## PROBLEM REQUIREMENTS
Your answer should be the full set of records, printed exactly as they stand.

## INFORMATION
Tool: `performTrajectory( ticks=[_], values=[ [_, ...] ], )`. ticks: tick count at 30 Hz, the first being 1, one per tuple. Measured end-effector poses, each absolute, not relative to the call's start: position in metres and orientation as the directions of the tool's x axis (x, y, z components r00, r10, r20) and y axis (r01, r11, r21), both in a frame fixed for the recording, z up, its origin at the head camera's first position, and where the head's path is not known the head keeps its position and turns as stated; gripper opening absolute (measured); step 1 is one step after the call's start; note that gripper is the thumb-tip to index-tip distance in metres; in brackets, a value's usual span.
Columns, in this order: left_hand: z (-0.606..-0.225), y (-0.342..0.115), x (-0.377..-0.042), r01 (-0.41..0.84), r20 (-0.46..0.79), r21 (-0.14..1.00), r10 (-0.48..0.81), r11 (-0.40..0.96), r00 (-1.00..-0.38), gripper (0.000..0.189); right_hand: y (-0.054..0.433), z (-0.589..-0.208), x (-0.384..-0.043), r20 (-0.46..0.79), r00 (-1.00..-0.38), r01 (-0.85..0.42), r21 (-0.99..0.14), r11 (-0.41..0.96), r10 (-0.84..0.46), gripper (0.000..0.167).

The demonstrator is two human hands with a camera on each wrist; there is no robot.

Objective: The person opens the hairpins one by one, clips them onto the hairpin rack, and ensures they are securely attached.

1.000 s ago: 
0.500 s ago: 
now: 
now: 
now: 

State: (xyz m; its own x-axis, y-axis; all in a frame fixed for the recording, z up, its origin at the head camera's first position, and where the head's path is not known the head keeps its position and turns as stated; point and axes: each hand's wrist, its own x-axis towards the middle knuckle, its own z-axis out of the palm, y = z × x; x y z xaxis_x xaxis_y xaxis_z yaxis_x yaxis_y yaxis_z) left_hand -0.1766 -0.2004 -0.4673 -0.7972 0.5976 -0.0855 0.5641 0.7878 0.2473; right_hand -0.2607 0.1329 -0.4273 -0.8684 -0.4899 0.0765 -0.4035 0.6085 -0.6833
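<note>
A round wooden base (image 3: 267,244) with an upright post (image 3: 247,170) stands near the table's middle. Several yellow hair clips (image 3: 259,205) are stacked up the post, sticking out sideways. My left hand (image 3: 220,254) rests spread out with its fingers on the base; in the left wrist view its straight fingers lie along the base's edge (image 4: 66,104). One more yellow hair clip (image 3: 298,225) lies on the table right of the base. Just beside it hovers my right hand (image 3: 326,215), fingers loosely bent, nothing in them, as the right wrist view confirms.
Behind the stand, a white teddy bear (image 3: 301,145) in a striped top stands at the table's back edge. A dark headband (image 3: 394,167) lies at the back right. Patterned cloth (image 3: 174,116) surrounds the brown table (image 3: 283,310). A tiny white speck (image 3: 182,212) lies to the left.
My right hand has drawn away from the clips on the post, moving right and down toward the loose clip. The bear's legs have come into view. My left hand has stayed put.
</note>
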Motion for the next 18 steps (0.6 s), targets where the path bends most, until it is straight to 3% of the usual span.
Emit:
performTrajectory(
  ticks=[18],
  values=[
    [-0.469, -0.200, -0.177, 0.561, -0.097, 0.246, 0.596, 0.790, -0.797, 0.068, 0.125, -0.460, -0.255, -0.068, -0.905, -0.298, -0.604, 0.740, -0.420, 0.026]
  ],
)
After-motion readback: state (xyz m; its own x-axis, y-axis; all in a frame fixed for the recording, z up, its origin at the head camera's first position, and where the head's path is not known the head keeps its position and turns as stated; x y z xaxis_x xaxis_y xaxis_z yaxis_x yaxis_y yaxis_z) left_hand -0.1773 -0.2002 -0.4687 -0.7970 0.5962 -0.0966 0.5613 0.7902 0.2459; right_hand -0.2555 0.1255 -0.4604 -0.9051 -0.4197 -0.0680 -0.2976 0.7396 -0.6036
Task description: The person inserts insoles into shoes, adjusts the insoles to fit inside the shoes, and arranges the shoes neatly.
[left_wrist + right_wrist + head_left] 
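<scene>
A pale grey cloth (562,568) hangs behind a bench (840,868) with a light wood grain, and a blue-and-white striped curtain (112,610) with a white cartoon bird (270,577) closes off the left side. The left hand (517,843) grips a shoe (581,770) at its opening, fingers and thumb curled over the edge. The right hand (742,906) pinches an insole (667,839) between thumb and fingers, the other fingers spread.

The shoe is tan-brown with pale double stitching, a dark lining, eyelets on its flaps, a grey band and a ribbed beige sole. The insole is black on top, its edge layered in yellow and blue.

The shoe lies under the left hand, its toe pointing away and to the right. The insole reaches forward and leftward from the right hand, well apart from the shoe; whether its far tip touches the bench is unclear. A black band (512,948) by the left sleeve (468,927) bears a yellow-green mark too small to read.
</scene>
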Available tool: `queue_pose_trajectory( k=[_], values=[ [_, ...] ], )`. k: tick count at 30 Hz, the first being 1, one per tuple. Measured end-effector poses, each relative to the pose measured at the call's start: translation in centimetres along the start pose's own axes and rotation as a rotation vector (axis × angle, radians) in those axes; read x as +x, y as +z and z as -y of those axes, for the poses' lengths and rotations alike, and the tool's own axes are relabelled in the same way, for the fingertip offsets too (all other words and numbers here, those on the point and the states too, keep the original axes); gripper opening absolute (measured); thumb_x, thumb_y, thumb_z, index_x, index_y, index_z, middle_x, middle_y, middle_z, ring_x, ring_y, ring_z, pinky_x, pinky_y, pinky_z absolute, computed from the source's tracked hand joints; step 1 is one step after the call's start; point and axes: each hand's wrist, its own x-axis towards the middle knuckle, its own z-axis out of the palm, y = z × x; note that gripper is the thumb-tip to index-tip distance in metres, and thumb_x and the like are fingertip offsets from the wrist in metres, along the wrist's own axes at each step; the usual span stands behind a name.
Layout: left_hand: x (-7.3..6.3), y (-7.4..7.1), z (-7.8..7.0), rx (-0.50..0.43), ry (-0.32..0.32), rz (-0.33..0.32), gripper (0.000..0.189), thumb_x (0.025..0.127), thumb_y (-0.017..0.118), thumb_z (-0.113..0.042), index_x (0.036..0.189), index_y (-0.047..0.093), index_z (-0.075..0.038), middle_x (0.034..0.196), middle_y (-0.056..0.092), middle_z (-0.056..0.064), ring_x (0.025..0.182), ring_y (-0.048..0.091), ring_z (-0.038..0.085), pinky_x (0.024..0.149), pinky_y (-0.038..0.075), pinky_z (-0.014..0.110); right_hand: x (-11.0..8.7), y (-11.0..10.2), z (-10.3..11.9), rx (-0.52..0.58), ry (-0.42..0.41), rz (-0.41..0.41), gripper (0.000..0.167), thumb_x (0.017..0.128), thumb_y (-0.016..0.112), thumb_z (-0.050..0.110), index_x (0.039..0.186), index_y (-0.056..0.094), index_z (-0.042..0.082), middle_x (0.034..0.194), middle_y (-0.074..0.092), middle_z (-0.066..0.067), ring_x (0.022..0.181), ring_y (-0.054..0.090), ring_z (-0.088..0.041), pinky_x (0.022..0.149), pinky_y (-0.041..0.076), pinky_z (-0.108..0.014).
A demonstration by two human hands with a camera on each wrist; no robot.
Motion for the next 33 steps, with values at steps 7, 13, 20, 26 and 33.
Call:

## RESPONSE FOR THIS EXERCISE
Tool: `performTrajectory( ticks=[_], values=[ [_, ...] ], )`. ticks: tick count at 30 Hz, the first being 1, one per tuple. Measured end-effector poses, each absolute, not relative to the call's start: position in metres and orientation as the directions of the tool's x axis (x, y, z components r00, r10, r20) and y axis (r01, r11, r21), both in a frame fixed for the recording, z up, its origin at the head camera's first position, and where the head's path is not known the head keeps its position and turns as stated; gripper opening absolute (measured); step 1 is one step after the call's start; note that gripper is the thumb-tip to index-tip distance in metres; in brackets, a value's usual span.
Columns, in this order: left_hand: z (-0.606..-0.225), y (-0.342..0.115), x (-0.377..-0.042), r01 (-0.41..0.84), r20 (-0.46..0.79), r21 (-0.14..1.00), r10 (-0.48..0.81), r11 (-0.40..0.96), r00 (-1.00..-0.38), gripper (0.000..0.189); right_hand: y (-0.054..0.433), z (-0.589..-0.208), x (-0.384..-0.043), r20 (-0.46..0.79), r00 (-1.00..-0.38), r01 (-0.85..0.42), r21 (-0.99..0.14), r11 (-0.41..0.96), r10 (-0.84..0.46), gripper (0.000..0.167).

The demonstrator is two human hands with a camera on each wrist; there is no robot.

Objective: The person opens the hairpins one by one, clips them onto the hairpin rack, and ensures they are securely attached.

1.000 s ago: 
0.500 s ago: 
now: 
now: 
now: 

State: (xyz m; its own x-axis, y-axis; all in a frame fixed for the recording, z up, its origin at the head camera's first position, and where the head's path is not known the head keeps its position and turns as stated; point and axes: each hand's wrist, its own x-axis towards the middle knuckle, its own z-axis out of the palm, y = z × x; x y z xaxis_x xaxis_y xaxis_z yaxis_x yaxis_y yaxis_z) left_hand -0.1766 -0.2004 -0.4673 -0.7972 0.5976 -0.0855 0.5641 0.7878 0.2473; right_hand -0.2607 0.1329 -0.4273 -0.8684 -0.4899 0.0765 -0.4035 0.6085 -0.6833
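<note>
A round wooden base (image 3: 267,244) with an upright post (image 3: 247,170) stands near the table's middle. Several yellow hair clips (image 3: 259,205) are stacked up the post, sticking out sideways. My left hand (image 3: 220,254) rests spread out with its fingers on the base; in the left wrist view its straight fingers lie along the base's edge (image 4: 66,104). One more yellow hair clip (image 3: 298,225) lies on the table right of the base. Just beside it hovers my right hand (image 3: 326,215), fingers loosely bent, nothing in them, as the right wrist view confirms.
Behind the stand, a white teddy bear (image 3: 301,145) in a striped top stands at the table's back edge. A dark headband (image 3: 394,167) lies at the back right. Patterned cloth (image 3: 174,116) surrounds the brown table (image 3: 283,310). A tiny white speck (image 3: 182,212) lies to the left.
My right hand has drawn away from the clips on the post, moving right and down toward the loose clip. The bear's legs have come into view. My left hand has stayed put.
</note>
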Motion for the next 18 steps (0.6 s), targets where the path bends most, until it is straight to 3% of the usual span.
Emit:
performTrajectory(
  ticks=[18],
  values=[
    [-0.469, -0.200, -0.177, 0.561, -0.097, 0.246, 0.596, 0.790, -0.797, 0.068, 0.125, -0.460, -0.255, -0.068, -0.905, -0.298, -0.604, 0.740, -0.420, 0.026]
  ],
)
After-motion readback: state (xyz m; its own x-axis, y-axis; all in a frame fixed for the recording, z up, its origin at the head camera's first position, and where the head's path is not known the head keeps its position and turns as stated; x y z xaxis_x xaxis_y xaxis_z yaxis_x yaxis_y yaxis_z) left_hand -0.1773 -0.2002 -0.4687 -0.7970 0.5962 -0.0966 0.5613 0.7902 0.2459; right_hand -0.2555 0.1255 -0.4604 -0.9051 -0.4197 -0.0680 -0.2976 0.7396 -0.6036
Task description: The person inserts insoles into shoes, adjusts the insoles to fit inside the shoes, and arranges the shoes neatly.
[left_wrist + right_wrist + head_left] 
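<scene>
A pale grey cloth (562,568) hangs behind a bench (840,868) with a light wood grain, and a blue-and-white striped curtain (112,610) with a white cartoon bird (270,577) closes off the left side. The left hand (517,843) grips a shoe (581,770) at its opening, fingers and thumb curled over the edge. The right hand (742,906) pinches an insole (667,839) between thumb and fingers, the other fingers spread.

The shoe is tan-brown with pale double stitching, a dark lining, eyelets on its flaps, a grey band and a ribbed beige sole. The insole is black on top, its edge layered in yellow and blue.

The shoe lies under the left hand, its toe pointing away and to the right. The insole reaches forward and leftward from the right hand, well apart from the shoe; whether its far tip touches the bench is unclear. A black band (512,948) by the left sleeve (468,927) bears a yellow-green mark too small to read.
</scene>
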Available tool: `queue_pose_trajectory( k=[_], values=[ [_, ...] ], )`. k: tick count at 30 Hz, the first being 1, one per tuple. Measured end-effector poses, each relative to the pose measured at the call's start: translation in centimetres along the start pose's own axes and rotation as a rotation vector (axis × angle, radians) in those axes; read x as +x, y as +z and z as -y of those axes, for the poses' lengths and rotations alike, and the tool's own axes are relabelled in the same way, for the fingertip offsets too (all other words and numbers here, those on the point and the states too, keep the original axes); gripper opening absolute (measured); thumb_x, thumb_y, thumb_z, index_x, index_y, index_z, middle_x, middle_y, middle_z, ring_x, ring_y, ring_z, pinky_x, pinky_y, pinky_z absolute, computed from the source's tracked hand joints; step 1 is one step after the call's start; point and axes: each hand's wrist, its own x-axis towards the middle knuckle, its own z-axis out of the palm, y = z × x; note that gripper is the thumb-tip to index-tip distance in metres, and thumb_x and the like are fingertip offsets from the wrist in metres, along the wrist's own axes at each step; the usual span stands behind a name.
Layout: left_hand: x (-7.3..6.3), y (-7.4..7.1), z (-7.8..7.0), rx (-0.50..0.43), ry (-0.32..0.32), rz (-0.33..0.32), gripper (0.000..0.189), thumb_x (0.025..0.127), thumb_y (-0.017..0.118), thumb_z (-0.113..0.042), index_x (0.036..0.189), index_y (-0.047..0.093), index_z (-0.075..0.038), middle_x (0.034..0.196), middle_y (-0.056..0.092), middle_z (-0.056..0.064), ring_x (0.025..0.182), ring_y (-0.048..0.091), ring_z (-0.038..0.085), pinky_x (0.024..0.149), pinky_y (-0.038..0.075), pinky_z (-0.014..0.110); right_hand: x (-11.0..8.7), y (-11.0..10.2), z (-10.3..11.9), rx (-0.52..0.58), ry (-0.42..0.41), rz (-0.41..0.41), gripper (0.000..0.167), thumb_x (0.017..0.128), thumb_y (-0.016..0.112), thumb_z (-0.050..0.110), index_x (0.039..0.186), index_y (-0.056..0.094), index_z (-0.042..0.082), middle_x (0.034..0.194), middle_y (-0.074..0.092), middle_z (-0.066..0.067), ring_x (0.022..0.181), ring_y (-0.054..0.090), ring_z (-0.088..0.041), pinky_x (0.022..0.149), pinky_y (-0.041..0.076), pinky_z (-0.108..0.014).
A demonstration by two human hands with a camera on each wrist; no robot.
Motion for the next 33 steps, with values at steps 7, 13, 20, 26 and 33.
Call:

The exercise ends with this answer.